Adams Express Co. v. Ohio State Auditor
Annotate this Case
166 U.S. 185 (1897)
U.S. Supreme Court
Adams Express Co. v. Ohio State Auditor, 166 U.S. 185 (1897)
Adams Express Company v. Ohio State Auditor
Petition for rehearing of No. 337, reported
and Nos. 469 and 471, reported
Received March 1, 1897
Decided March 16, 1897
166 U.S. 185
The members of the Court who concurred in the above named judgments add a few observations to what has been already said.
It is well settled that no state can interfere with interstate commerce through the imposition of a tax which is, in effect, a tax for the privilege of transacting such commerce, and also that such restriction upon the power of a state does not in the least degree abridge its right to tax at their full value all the instrumentalities used for such commerce.
The state statutes imposing taxes upon express companies which form the subject of these suits grant no privilege of doing an express business, and contemplate only the assessment and levy of taxes upon the properties of the respective companies situated within the respective states.
In the complex civilization of today, a large portion of the wealth of a community consists of intangible property, and there is nothing in the nature of things or in the limitations of the federal Constitution which restrains a state from taxing such intangible property at its real value.

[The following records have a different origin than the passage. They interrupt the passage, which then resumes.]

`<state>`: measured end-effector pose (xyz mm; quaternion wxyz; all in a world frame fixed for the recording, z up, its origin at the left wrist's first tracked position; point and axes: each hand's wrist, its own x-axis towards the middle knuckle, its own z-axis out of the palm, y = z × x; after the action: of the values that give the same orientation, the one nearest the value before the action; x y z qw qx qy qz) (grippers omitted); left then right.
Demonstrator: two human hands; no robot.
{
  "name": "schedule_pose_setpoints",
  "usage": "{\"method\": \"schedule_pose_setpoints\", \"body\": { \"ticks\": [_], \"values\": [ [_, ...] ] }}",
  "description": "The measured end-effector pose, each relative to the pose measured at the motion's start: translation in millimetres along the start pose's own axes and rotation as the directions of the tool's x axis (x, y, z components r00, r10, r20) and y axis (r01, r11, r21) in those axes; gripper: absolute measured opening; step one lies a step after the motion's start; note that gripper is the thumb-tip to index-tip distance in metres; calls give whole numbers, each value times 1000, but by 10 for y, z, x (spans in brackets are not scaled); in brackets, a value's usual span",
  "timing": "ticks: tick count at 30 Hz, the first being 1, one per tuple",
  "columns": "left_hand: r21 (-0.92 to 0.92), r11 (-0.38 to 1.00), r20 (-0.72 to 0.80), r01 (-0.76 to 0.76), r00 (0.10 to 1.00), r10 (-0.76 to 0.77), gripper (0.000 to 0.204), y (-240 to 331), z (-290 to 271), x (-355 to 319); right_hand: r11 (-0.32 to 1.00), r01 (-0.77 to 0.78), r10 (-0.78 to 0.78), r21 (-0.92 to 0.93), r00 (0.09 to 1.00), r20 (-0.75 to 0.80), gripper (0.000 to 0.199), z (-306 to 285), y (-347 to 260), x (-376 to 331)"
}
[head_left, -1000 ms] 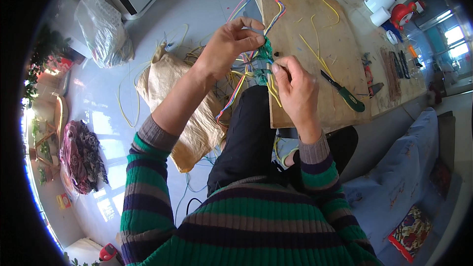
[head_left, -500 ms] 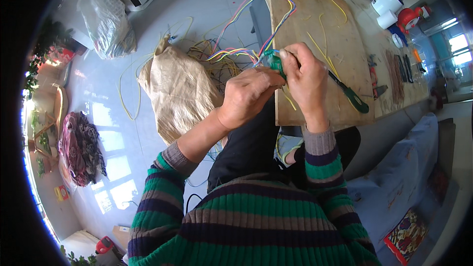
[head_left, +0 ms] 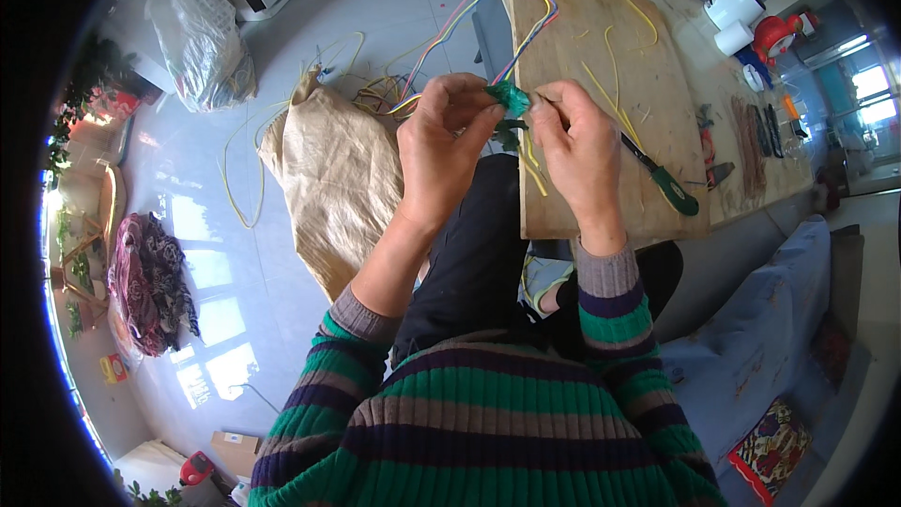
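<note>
My left hand (head_left: 439,145) is closed, thumb and fingers pinching a crumpled green strip (head_left: 508,98) that looks like thin plastic. At its other side my right hand (head_left: 579,145) is closed too, with the fingertips on the strip's right edge. Pink, blue and yellow wires (head_left: 547,17) loop up over the board and come back down behind the left hand. Just below the strip, a dark green piece (head_left: 507,136) shows partly behind the fingers. Short yellow wire ends (head_left: 533,169) hang between my hands.
A wooden board (head_left: 657,84) lies on the table, bearing loose yellow wires (head_left: 610,94) and a long tool with a green handle (head_left: 674,190). Left of my legs stands a beige sack (head_left: 333,169) beside tangled wires. White and red vessels (head_left: 737,5) stand at the table's far right.
My left hand has turned upward and moved left, its fingers now raised. The green strip shows spread between both hands, and the wire bundle has dropped behind the left hand.
</note>
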<state>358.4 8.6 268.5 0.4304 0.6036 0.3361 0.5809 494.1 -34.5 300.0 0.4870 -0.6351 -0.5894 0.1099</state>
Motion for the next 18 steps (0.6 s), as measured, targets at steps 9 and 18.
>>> {"method": "schedule_pose_setpoints", "body": {
  "ticks": [9,18],
  "values": [
    [485,685,262,-544,838,479,30,228,-66,21,999,35,-35,5,998,-49,11,26,4,19],
    [598,623,284,-504,860,423,40,238,-93,354,1000,24,-24,-9,999,-21,12,22,-14,-36]
  ]
}}
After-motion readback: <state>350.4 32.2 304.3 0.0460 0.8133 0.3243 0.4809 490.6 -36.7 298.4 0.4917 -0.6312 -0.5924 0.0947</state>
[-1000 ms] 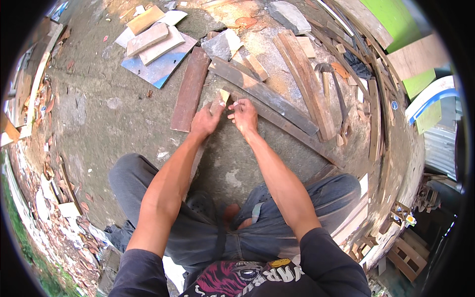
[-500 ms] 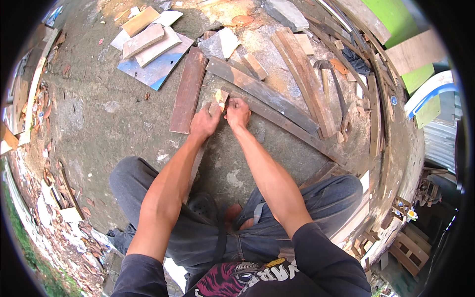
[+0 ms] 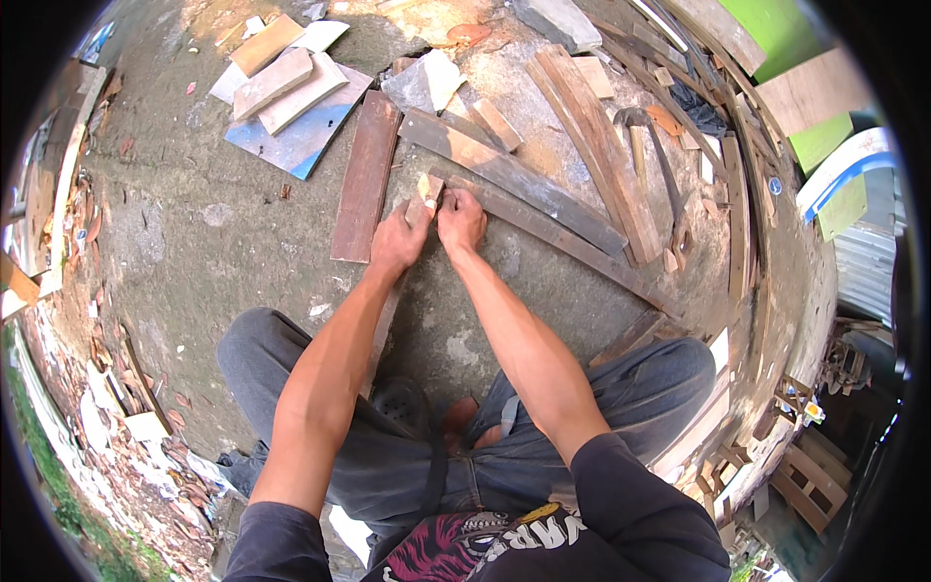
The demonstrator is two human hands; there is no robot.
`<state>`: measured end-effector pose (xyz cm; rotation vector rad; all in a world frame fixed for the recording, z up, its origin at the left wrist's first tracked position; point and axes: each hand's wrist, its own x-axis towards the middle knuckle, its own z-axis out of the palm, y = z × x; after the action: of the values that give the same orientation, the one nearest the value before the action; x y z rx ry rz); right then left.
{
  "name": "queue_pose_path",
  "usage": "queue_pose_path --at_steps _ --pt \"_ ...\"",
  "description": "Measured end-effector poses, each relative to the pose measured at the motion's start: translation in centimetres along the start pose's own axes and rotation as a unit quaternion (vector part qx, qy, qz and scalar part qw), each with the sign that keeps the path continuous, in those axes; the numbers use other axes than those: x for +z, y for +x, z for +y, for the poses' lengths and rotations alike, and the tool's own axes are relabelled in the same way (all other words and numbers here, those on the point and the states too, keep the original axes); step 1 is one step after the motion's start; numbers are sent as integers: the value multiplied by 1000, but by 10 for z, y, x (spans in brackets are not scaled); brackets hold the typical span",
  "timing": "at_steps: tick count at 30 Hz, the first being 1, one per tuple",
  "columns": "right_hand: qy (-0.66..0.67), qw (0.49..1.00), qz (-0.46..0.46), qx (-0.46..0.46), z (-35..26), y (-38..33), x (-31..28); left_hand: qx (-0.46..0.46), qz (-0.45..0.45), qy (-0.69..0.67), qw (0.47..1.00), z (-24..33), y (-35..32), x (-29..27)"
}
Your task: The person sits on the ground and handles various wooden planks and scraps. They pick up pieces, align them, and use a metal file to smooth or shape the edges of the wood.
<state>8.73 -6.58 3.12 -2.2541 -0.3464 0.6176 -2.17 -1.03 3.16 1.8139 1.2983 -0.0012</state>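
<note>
My left hand point(image 3: 401, 239) is closed around a narrow wooden strip point(image 3: 425, 188), whose pale end sticks out past the fingers. Below that hand the strip runs back toward my knees. Close beside the strip's far end, my right hand point(image 3: 462, 220) has its fingers curled in a pinch; whatever is between them is too small or hidden to tell. A long dark batten point(image 3: 572, 254) slants away to the right from near my right hand. Just left of my left hand lies a reddish-brown board point(image 3: 365, 184) on the concrete.
Beyond the hands rests a grey weathered plank point(image 3: 514, 179). Further right are brown planks point(image 3: 601, 155) and a hammer point(image 3: 637, 145). Wood offcuts point(image 3: 291, 92) are stacked on a blue-and-white panel point(image 3: 291, 145) at the far left. Scrap wood lines the right side.
My right hand has shifted slightly, its fingers now higher against the strip's end. The left hand keeps its grip, and the view has moved a little.
</note>
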Motion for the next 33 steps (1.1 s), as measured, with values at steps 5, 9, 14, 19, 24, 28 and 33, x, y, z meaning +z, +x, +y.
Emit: queue_pose_path --at_steps 5,9,14,19,24,28,33 --pt "-43 999 -6 -21 -4 4 -2 -2 -9 -4 1000 6 -2 -3" --pt "-115 989 -73 -62 -12 7 -14 -8 -13 0 1000 4 -2 -3" --pt "-202 948 -141 -200 -8 18 -26 19 3 -14 1000 -3 0 1" --pt "-345 846 -323 -245 19 15 -45 6 -17 -21 1000 6 -3 0" --pt "-128 972 -173 -95 48 -30 -30 9 7 -10 1000 -9 2 0" --pt "259 920 -183 231 45 -16 -26 -8 -4 -13 1000 7 -2 -2" --pt "382 866 -130 295 25 -30 -16 -1 4 -16 1000 14 -9 -8"
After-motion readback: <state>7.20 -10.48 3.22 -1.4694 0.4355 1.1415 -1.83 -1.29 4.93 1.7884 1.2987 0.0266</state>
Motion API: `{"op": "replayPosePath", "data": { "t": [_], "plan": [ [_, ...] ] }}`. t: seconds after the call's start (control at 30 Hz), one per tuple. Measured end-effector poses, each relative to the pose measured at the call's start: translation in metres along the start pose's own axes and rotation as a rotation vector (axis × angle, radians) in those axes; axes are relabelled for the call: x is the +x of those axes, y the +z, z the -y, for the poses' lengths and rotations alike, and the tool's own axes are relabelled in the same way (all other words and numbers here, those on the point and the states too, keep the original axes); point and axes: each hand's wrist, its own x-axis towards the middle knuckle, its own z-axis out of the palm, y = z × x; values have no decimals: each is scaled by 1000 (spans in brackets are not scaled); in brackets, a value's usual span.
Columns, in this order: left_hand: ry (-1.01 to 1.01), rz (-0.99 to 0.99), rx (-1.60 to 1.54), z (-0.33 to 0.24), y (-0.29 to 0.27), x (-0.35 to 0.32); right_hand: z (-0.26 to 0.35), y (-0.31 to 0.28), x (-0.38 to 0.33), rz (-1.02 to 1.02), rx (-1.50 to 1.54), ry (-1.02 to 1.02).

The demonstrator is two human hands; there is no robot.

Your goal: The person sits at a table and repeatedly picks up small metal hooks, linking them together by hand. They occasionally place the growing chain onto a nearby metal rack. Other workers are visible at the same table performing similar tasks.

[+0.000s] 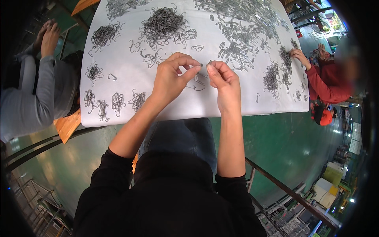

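Fingers of both hands (197, 77) pinched on thin bent wire hook (202, 68) | white sheet (221, 102)

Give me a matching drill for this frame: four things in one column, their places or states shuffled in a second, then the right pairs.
Things
1. left hand
2. big dark heap of wire hooks
3. row of small hook bundles
4. red-sleeved co-worker's hand

Places or states
A. at the right edge of the white sheet
B. near the sheet's lower left corner
C. fingertips pinched on a small wire piece, facing the right hand
D. top middle of the sheet

Pairs: 1-C, 2-D, 3-B, 4-A
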Motion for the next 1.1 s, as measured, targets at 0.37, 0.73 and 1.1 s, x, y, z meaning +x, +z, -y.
{"op": "replayPosePath", "data": {
  "t": [0.37,0.73,1.1],
  "plan": [
    [112,-19,1,-22,30,-1,6,-6,-11,-289,10,-105],
    [193,-96,59,-20,52,2,-16,-21,-1,-356,183,-221],
    [126,-131,99,17,34,25,-59,-60,30,51,-1031,-372]
  ]
}}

Whenever separate articles of tangible property are joined together not simply by a unity of ownership, but in a unity of use, there is not unfrequently developed a property, intangible though it may be, which in value exceeds the aggregate of the value of the separate pieces of tangible property.
Whatever property is worth for the purposes of income and sale it is worth for the purposes of taxation, and if the state comprehends all property in its scheme of taxation, then the goodwill of an organized and established industry must be recognized as a thing of value, and taxable.
The capital stock of a corporation and the shares in a joint stock company represent not only its tangible property, but also its intangible property, including therein all corporate franchises and all contracts, privileges, and goodwill of the concern, and when, as in the case of the express company, the tangible property of the corporation is scattered through different states by means of which its business is transacted in each, the situs of this intangible property is not simply where its home ofnce is, but is distributed wherever its tangible property is located and its work is done.
No fine-spun theories about situs should interfere to enable these large corporations, whose business is of necessity carried on through many states, from bearing in each state such burden of taxation as a fair distribution of the actual value of their property among those states requires.